MARGARET BRENNAN: But on the grounds that he says ‘pathetically weak’ case. 

BHARARA: Yeah, well, we don’t know that. 

MARGARET BRENNAN: You’re saying until these charges are unsealed Tuesday, no one can speak with authority.

BHARARA: I feel I’ve been talking about the case because I think we have some credible reporting and I think we have, you know, good sources who are telling us what the case might be about and we have Michael Cohen talking about it. It does feel a little funny given my prior job, to be openly speculating about the strength of the case before we’ve seen what the charges are. And by the way, even when we see the charges, we won’t necessarily know what all the evidentiary basis for those charges are. I believe it’ll be a speaking indictment, which is parlance for lots of- more detail than you sometimes need to have an indictment. But we don’t know the quality of the evidence. We can speculate about the credibility issues that Michael Cohen has, but beyond that, you know, we know some of the documents, we know some of the checks that are signed in Donald Trump’s own name to reimburse Michael Cohen for the hush money payment, 11 checks in all, that continued, by the way, into Donald Trump’s term as president when he was sitting in the Oval Office. But we don’t all have all the evidence. And what’s interesting to me is when people attack Alvin Bragg ahead of time, for being political, and being weak, they are themselves doing the exact same thing, defending someone who is their political ally.

MARGARET BRENNAN: We’re going to talk about some of that later on with another guests on the show on the politics of this, but because you know, Alvin Bragg, and this is the- I mean, Republicans aren’t unified on a lot of things these days, but the unified Republican defense of Trump is not to talk at all about the case being built against him, but rather to attack Bragg himself. How would you characterize him in terms of policy? He ran as a Democrat to this office, is- does he have higher political ambitions? So

BHARARA: I don’t know that he does. When I said he’s not overtly political. Obviously, every district attorney in almost every jurisdiction in the country, with the exception of a few is a political office, you run for office. The Alvin Bragg that I know has always thought about the facts and the law. And I keep going back to this point, if he was so overtly political, and didn’t mind bringing pathetically weak cases, and he was on a witch hunt to get Donald Trump, by whatever means possible and as soon as possible, he would have brought this other case that very well respected prosecutors in his office were adamantly urging him to bring, and he didn’t. To me that indicates and look, this case may fail, it may not go well, maybe it’ll be dismissed. I don’t think so because I think the law is probably on Alvin Bragg’s side, but we’ll see. Maybe he’ll lose at trial, but the idea that this is frivolous, when someone who has gone to prison, who’s less culpable and gone to prison at the direction of the person we’re talking about now, Donald Trump, the idea that this is frivolous, or purely political, or stupid or anything else is nonsensical.

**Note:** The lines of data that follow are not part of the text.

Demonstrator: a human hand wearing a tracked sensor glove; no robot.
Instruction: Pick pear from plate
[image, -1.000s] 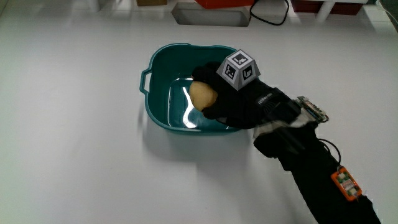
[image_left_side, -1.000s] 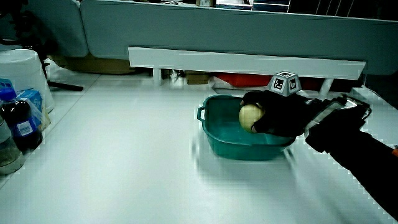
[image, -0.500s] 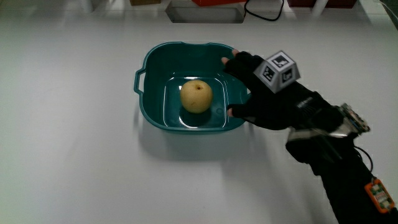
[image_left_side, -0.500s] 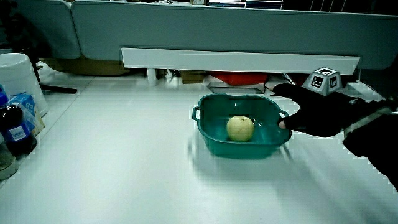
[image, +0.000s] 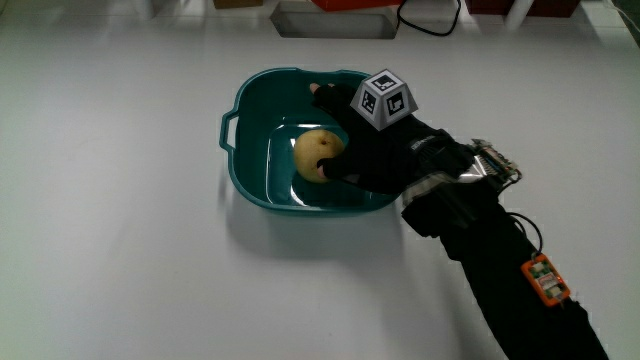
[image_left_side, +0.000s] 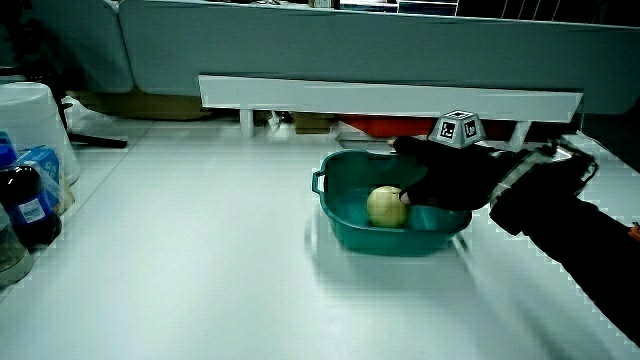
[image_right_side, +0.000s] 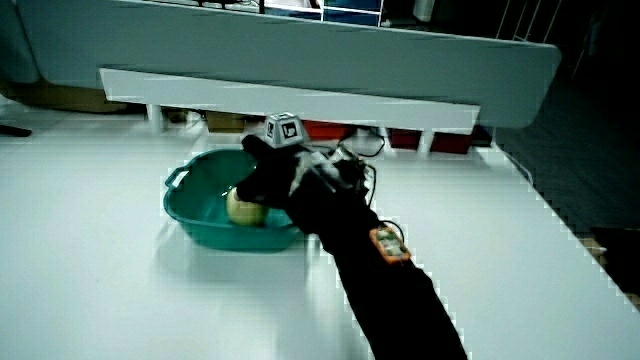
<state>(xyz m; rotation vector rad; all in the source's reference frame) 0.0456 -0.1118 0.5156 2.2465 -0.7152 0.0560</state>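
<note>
Hands (image: 365, 150) inside teal basin (image: 247, 175), touching pear (image: 316, 155); rim w/ table open around.

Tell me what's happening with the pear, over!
Hand reaching into teal basin, grip against the pear. Pear sits on basin floor, not lifted. Nothing in the way.

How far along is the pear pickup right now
Done: the hand has reached into the teal basin and is against the pear. In hand: the grasp itself; whether the grip is closed cannot be told. Left: the lift, since the pear sits low inside the basin in both side views.
</note>
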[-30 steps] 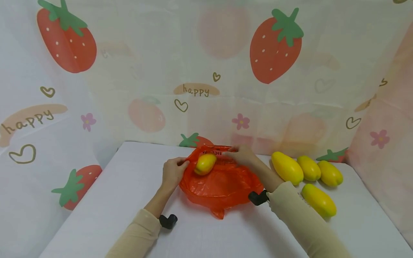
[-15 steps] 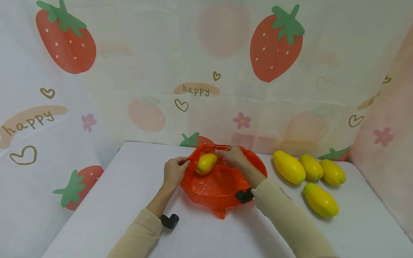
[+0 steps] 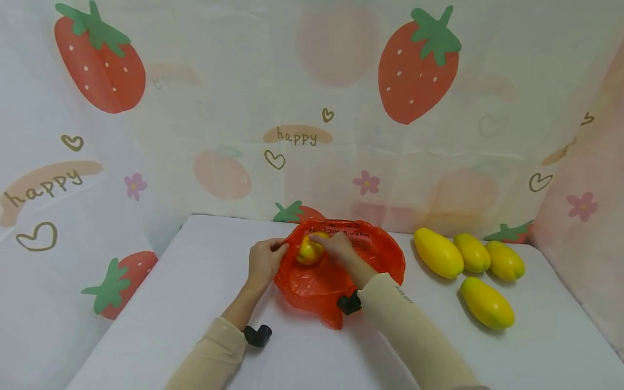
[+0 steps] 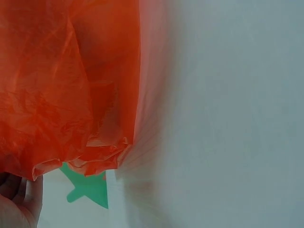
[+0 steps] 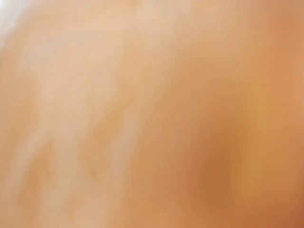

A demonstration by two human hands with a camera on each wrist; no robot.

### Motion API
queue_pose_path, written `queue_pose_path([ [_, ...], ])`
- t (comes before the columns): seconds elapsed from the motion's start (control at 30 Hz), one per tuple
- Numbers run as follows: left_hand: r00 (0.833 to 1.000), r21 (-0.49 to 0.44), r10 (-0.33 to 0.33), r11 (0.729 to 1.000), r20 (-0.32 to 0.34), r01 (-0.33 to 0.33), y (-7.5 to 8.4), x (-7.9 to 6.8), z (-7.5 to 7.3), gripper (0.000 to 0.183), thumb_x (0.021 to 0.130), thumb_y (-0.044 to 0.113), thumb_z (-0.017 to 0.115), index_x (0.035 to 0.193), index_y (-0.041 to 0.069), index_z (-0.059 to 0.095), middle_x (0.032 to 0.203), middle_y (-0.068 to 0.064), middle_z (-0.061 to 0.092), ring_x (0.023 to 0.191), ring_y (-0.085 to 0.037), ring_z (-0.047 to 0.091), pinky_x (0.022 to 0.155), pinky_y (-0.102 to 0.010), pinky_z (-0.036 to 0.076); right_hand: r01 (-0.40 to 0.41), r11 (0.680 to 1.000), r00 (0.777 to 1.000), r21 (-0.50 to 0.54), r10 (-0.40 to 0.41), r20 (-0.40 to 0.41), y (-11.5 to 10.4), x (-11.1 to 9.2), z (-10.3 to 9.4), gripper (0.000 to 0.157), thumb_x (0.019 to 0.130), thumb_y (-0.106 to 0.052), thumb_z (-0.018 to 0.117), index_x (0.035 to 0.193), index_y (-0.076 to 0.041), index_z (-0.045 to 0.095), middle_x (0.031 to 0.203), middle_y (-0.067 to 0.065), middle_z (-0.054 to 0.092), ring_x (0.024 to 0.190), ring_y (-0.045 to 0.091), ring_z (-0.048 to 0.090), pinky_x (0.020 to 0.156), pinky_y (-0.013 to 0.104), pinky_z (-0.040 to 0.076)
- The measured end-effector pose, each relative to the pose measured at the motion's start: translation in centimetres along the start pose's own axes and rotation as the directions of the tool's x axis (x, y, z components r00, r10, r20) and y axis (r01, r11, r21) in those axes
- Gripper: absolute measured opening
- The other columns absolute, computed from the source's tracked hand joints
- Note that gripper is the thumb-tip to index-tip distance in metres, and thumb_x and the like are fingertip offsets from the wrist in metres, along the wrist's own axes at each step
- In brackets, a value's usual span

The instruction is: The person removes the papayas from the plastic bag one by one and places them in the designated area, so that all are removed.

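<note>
In the head view a red plastic bag [image 3: 312,300] lies with its mouth spread wide. My left hand [image 3: 263,262] pinches the left rim of the bag, and the left wrist view shows those fingertips at the edge of the red plastic [image 4: 71,95]. Inside the bag, near its left rim, is a yellow mango [image 3: 308,252] with a greenish end. My right hand [image 3: 341,250] reaches over the bag and grips this mango from the right, covering its upper right part. The right wrist view is only a close blur.
Right of the bag, several yellow mangoes rest on the white table [image 3: 292,363]: a large one [image 3: 439,253], two smaller ones beside it, and another large one [image 3: 487,303] nearer the front. A strawberry-patterned curtain [image 3: 312,108] closes off the back and sides.
My right hand has moved left from the bag's back right rim down to the mango and now holds it. The left hand has stayed on the rim.
</note>
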State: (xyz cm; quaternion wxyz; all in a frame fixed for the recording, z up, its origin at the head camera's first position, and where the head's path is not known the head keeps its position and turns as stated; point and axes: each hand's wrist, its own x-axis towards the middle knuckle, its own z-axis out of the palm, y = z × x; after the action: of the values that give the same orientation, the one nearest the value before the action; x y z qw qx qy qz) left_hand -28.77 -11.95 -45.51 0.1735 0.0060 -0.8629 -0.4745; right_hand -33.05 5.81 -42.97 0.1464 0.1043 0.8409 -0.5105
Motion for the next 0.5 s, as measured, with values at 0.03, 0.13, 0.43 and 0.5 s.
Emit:
queue_pose_path([
  [0.03, 1.0, -0.001, -0.003, 1.0, 0.001, 0.003, 0.0, 0.0, 0.0, 0.019, 0.091, 0.014, 0.067, 0.102, 0.0, 0.075, 0.096, -0.016, 0.075, 0.087, -0.027, 0.069, 0.078, -0.038, 0.06, -0.013, 1.0, 1.0, 0.011, 0.013, -0.009, 0.0, 0.0, 0.3, 0.076, 0.086, -0.051, 0.068, 0.132, 0.004, 0.043, 0.104, 0.012, 0.051, 0.086, 0.023, 0.05, 0.074, 0.028, 0.049],
  [0.13, 1.0, 0.009, 0.003, 1.0, 0.003, -0.003, 0.0, 0.0, 0.1, 0.019, 0.091, 0.014, 0.067, 0.102, 0.0, 0.075, 0.095, -0.016, 0.075, 0.086, -0.027, 0.069, 0.078, -0.038, 0.06, -0.04, 0.998, 0.999, 0.045, 0.042, -0.032, 0.1, 0.1, 1.1, 0.08, 0.085, -0.053, 0.068, 0.135, 0.002, 0.04, 0.117, 0.016, 0.052, 0.099, 0.028, 0.052, 0.088, 0.036, 0.052],
  [0.43, 1.0, 0.014, -0.007, 1.0, 0.004, 0.007, -0.1, 0.0, 0.1, 0.02, 0.092, 0.015, 0.067, 0.103, 0.0, 0.075, 0.096, -0.016, 0.075, 0.087, -0.027, 0.068, 0.079, -0.038, 0.06, -0.089, 0.983, 0.991, 0.161, 0.104, -0.084, 0.1, 0.5, 2.7, 0.072, 0.087, -0.043, 0.07, 0.134, 0.001, 0.04, 0.122, 0.018, 0.053, 0.105, 0.03, 0.054, 0.098, 0.042, 0.053],
  [0.5, 1.0, 0.021, -0.003, 1.0, -0.001, 0.003, -0.1, 0.0, 0.1, 0.02, 0.091, 0.015, 0.067, 0.103, 0.0, 0.075, 0.096, -0.016, 0.075, 0.087, -0.026, 0.068, 0.078, -0.038, 0.06, -0.091, 0.978, 0.991, 0.188, 0.108, -0.083, 0.0, 0.6, 2.7, 0.07, 0.087, -0.041, 0.071, 0.134, 0.001, 0.039, 0.122, 0.017, 0.053, 0.105, 0.03, 0.055, 0.098, 0.042, 0.053],
])
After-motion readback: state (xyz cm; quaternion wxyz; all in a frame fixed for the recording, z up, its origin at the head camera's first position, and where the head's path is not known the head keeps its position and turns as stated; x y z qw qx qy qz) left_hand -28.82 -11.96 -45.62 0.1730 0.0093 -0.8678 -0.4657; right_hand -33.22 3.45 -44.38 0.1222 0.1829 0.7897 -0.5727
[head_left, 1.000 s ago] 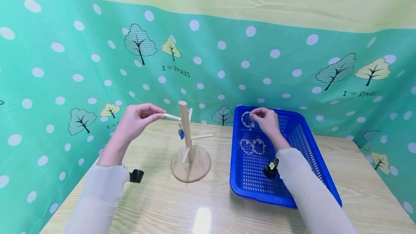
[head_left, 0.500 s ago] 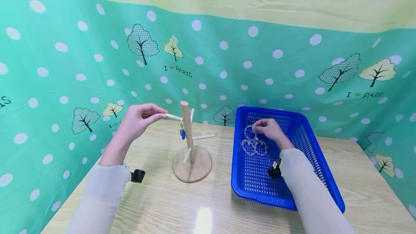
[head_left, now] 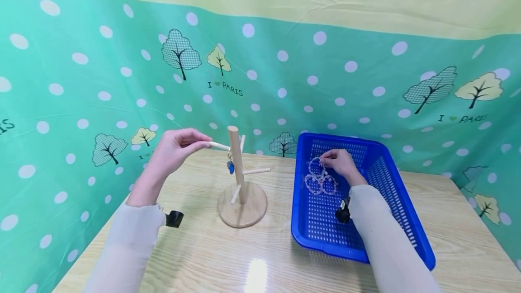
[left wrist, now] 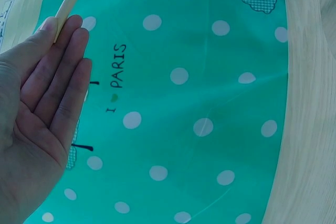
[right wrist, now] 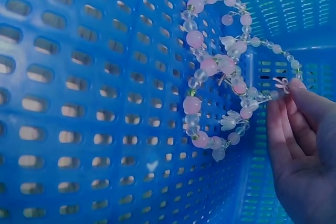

MARGARET BRENNAN: Because falsifying business records on its face, whether it’s a misdemeanor or a felony is still a crime.

BHARARA: Yeah, there should be one standard of justice, right? And if there’s a crime that’s being brought, that’s being charged against people in New York City, on a regular basis, and in particular, has been charged in this kind of context, than to say that someone because he was the former President of the United States should get away with it doesn’t seem right. I understand the concerns, the potential democratic concerns, I’m not giving them short shrift, that if you’re going to charge a former president in an unprecedented way, you want to be careful. You want to have your T’s crossed, your I’s dotted, you want to do it not in a casual way. You want to be very, very serious about it, and explain in the documents that you file in court and in the indictment, that this is serious, and someone else has gone to prison for this. And I get that we don’t want to be in a position where we’re incentivizing local prosecutors to do this kind of thing, but on the other hand, it is not frivolous. It is not silly.

MARGARET BRENNAN: All right. Preet Bharara, thank you for your insights today. We’ll be right back.